Andrew Barnert abarnert at yahoo.com
Fri Jul 3 22:33:54 CEST 2015


On Jul 3, 2015, at 12:37, Pierre Quentel <pierre.quentel at gmail.com> wrote:
> 
> - the second form requires mastering the functions in itertools, which is not the case of all Python developers - after all, itertools is a module, its functions are not built-in. Even those who do hesitate between count() and accumulate().

Nobody "hesitates" between count and accumulate. They do completely different things. And I think everyone who's answered you, and everyone who's read any of the answers, understands that. It's only because you described "powers of two" analytically in text, but "multiply the last value by two" iteratively in pseudocode, that there's a question of which one to use. That won't happen in any real-life cases. 

Of course people who haven't "mastered" itertools and aren't used to thinking in higher-level terms might not think of accumulate and takewhile here; they might instead write something like this:

    def iterate(func, start):
        while True:
            yield start
            start = func(start)

    def irange(start, stop, stepfunc):
        for value in iterate(stepfunc, start):
            if value >= stop: break
            yield value

    for powerof2 in irange(1, 1000, lambda n:n*2):
        print(powerof2)

But so what? It's a couple lines longer and maybe a tiny bit slower (at least in CPython; I wouldn't be too surprised if it's actually faster in PyPy...), but it's perfectly readable, and almost certainly efficient enough. And it's abstracted into a pair of simple, reusable functions, which you can always micro-optimize later if that turns out to be necessary.

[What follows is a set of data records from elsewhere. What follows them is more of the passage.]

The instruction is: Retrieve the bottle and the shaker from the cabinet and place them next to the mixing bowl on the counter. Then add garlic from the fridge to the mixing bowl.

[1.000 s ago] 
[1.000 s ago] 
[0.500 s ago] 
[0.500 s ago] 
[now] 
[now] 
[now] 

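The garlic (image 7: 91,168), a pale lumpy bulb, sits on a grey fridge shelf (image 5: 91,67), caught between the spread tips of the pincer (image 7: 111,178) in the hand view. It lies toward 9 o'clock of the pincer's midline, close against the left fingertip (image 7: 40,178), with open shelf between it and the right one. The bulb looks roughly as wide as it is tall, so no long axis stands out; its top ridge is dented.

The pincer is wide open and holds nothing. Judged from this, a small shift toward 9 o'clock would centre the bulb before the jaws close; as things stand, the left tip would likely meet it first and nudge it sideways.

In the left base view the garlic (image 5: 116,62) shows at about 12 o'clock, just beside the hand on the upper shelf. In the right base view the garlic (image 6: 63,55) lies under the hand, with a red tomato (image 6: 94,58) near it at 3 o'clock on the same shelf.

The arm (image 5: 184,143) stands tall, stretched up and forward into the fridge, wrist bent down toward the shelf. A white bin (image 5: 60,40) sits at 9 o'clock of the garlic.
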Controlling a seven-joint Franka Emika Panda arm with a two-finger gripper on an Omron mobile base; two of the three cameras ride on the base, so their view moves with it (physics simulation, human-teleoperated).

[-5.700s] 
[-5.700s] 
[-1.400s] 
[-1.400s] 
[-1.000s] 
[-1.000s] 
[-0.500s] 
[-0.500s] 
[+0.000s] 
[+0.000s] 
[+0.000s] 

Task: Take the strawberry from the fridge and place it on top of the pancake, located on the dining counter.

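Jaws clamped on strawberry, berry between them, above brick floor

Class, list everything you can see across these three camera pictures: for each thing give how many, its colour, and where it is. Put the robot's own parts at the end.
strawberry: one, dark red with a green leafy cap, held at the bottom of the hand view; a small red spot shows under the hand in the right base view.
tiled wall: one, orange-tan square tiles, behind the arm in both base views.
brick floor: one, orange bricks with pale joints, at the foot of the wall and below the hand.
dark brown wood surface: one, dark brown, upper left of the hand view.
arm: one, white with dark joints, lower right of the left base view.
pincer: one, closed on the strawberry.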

People on places like Reddit or StackOverflow like to debate about what's the absolute best implementation for any idea, but if the naive implementation that a novice would come up with on his own is good enough, those debates aren't relevant except as a fun little challenge, or a way to explore different parts of the language; the good enough code is good enough as-is. So, this just falls into the "not every 3-line function needs to be in the stdlib" category.